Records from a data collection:
- - -

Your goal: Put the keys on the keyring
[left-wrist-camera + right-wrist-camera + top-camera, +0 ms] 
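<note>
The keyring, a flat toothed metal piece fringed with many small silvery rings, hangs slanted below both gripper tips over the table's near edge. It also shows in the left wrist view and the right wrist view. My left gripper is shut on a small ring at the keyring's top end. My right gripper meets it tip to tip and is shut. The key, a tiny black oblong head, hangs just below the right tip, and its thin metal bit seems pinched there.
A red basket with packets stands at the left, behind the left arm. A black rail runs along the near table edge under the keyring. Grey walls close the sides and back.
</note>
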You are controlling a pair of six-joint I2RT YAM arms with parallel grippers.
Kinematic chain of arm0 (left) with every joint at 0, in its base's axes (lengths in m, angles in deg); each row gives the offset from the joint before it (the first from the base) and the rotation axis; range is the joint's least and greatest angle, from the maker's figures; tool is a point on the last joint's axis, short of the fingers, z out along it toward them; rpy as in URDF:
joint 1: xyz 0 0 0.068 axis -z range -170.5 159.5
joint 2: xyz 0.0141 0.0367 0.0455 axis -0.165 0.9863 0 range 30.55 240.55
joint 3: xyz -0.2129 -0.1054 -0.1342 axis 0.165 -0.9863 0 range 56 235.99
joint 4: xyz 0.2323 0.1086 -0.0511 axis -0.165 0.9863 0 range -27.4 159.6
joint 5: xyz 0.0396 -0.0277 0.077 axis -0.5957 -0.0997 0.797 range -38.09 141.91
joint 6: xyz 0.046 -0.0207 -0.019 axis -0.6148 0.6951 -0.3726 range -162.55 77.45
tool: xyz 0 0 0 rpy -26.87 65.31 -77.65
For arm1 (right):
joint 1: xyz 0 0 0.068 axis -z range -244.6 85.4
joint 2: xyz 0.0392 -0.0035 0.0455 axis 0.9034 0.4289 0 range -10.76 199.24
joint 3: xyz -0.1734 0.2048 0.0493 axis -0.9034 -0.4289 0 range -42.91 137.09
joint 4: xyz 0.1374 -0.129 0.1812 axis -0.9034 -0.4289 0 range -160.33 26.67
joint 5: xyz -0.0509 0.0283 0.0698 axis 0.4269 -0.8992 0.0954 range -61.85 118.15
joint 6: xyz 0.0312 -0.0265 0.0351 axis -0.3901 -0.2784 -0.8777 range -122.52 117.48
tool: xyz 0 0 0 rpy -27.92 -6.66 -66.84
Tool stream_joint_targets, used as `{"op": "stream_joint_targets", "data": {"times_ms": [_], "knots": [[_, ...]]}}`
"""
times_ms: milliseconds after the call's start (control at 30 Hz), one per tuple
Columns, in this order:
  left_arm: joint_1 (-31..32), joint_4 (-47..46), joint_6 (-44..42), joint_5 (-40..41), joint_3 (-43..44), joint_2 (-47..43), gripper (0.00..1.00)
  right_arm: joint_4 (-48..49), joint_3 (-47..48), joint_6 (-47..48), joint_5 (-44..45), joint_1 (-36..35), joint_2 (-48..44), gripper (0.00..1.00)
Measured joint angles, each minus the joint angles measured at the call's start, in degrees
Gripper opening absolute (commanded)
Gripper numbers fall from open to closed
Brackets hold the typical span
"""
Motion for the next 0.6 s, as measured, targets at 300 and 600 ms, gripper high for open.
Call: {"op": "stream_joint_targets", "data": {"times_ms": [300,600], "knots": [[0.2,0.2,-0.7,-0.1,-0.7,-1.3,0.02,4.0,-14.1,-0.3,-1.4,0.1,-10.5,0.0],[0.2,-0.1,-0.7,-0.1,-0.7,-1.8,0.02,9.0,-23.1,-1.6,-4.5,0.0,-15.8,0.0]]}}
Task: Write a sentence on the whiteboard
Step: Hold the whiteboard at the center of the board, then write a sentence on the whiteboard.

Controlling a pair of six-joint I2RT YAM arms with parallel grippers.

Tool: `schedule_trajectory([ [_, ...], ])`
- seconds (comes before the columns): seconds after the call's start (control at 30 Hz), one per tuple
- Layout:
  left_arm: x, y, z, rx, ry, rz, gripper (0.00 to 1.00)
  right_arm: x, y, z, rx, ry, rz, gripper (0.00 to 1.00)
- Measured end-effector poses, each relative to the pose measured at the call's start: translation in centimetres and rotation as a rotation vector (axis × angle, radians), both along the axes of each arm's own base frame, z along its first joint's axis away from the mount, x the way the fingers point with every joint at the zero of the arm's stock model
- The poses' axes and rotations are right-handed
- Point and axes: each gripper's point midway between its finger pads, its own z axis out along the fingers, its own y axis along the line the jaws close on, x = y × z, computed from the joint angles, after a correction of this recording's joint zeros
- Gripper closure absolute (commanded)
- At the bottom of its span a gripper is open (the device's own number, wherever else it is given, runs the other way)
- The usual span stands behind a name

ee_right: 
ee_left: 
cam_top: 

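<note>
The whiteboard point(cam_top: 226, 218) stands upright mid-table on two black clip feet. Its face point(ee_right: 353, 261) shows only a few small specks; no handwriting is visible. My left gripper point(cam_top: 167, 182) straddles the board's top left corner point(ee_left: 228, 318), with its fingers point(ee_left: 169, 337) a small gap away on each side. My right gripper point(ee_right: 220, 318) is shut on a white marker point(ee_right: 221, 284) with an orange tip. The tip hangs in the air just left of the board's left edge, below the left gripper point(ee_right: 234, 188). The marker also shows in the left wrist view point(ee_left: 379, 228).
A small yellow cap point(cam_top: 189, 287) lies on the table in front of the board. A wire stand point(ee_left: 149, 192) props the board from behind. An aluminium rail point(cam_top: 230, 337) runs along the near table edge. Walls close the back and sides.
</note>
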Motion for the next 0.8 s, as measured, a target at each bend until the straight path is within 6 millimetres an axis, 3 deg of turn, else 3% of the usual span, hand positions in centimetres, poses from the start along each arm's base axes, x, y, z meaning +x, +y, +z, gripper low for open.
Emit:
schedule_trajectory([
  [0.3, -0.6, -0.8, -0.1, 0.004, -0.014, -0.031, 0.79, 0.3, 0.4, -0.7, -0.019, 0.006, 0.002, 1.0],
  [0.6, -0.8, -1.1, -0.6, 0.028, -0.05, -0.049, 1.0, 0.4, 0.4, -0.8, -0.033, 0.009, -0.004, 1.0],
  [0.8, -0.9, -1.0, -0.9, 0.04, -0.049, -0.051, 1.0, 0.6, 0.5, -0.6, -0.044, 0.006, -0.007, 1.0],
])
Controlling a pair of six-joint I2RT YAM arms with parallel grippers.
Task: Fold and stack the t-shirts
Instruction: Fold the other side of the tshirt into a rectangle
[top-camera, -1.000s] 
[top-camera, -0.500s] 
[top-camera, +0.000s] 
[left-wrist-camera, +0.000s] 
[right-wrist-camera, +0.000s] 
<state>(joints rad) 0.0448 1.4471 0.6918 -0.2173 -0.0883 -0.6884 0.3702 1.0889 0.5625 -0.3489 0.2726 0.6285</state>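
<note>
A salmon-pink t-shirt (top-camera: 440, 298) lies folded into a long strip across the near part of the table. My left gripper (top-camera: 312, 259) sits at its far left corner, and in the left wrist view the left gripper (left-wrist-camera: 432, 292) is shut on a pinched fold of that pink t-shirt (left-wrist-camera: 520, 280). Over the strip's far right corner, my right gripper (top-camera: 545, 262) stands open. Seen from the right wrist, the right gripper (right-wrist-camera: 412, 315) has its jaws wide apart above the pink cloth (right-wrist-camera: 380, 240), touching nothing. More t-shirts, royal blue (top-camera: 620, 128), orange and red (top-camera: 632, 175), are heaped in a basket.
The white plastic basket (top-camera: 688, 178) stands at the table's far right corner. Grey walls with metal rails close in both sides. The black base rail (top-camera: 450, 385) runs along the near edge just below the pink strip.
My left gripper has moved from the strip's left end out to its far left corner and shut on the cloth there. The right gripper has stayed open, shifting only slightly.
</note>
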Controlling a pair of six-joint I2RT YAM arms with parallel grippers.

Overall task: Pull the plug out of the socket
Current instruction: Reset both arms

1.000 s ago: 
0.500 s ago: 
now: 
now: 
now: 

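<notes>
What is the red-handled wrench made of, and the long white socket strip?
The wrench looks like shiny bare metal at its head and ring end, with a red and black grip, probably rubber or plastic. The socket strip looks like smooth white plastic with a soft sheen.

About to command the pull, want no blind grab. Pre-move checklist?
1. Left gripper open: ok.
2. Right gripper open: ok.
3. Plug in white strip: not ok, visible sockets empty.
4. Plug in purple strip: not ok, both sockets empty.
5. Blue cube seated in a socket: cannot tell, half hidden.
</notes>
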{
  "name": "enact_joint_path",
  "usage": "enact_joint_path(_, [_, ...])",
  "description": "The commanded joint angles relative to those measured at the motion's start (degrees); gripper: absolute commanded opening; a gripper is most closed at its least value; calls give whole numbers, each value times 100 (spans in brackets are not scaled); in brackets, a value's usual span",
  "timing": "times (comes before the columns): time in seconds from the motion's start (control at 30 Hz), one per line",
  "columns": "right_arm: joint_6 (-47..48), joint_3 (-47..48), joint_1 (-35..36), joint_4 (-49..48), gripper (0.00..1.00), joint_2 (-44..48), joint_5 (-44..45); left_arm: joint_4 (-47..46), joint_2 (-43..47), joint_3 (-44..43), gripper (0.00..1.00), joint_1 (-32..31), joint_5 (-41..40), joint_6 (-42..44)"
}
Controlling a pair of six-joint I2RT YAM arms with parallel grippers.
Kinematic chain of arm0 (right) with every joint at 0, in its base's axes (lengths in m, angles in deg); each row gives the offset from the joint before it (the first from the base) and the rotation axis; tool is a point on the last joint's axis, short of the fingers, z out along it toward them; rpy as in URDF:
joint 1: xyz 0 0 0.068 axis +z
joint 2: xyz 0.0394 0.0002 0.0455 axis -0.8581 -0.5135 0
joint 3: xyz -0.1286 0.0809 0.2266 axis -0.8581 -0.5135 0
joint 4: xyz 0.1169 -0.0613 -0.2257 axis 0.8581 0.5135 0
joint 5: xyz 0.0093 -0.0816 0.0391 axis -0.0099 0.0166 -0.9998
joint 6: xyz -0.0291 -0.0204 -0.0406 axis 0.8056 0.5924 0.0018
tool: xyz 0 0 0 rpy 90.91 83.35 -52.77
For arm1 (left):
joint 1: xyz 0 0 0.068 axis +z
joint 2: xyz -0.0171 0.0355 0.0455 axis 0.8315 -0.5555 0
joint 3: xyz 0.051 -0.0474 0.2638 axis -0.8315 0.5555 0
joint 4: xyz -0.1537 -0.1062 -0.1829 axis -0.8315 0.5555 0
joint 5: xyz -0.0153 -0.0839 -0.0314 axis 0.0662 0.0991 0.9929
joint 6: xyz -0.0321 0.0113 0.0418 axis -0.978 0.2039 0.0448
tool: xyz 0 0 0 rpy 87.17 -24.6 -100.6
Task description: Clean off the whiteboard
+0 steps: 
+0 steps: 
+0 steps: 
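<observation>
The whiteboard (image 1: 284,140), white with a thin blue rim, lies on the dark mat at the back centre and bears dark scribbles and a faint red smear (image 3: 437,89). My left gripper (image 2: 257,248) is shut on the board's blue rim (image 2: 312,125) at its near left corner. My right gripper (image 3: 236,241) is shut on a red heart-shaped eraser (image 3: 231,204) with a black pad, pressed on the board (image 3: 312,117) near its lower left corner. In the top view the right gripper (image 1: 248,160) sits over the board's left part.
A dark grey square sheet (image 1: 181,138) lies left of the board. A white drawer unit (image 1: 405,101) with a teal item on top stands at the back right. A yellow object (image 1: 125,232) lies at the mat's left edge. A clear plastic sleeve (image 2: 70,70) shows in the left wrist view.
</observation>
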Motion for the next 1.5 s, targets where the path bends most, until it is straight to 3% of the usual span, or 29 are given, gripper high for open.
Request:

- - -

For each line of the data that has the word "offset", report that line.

Kinematic chain of arm0 (left) with every joint at 0, in its base's axes (lengths in m, angles in deg); each row gives the offset from the joint before it (the first from the base) and the rotation axis; range is the joint's least and greatest angle, from the maker's figures; tool is a point on the last joint's axis, short of the fingers, z out along it toward them; rpy as in URDF:
Kinematic chain of arm0 (right) with every joint at 0, in its base's axes (lengths in m, angles in deg); each row gives the offset from the joint before it (the first from the base) and the rotation axis; tool is a point on the last joint's axis, short of the fingers, z out along it toward them; rpy as in URDF:

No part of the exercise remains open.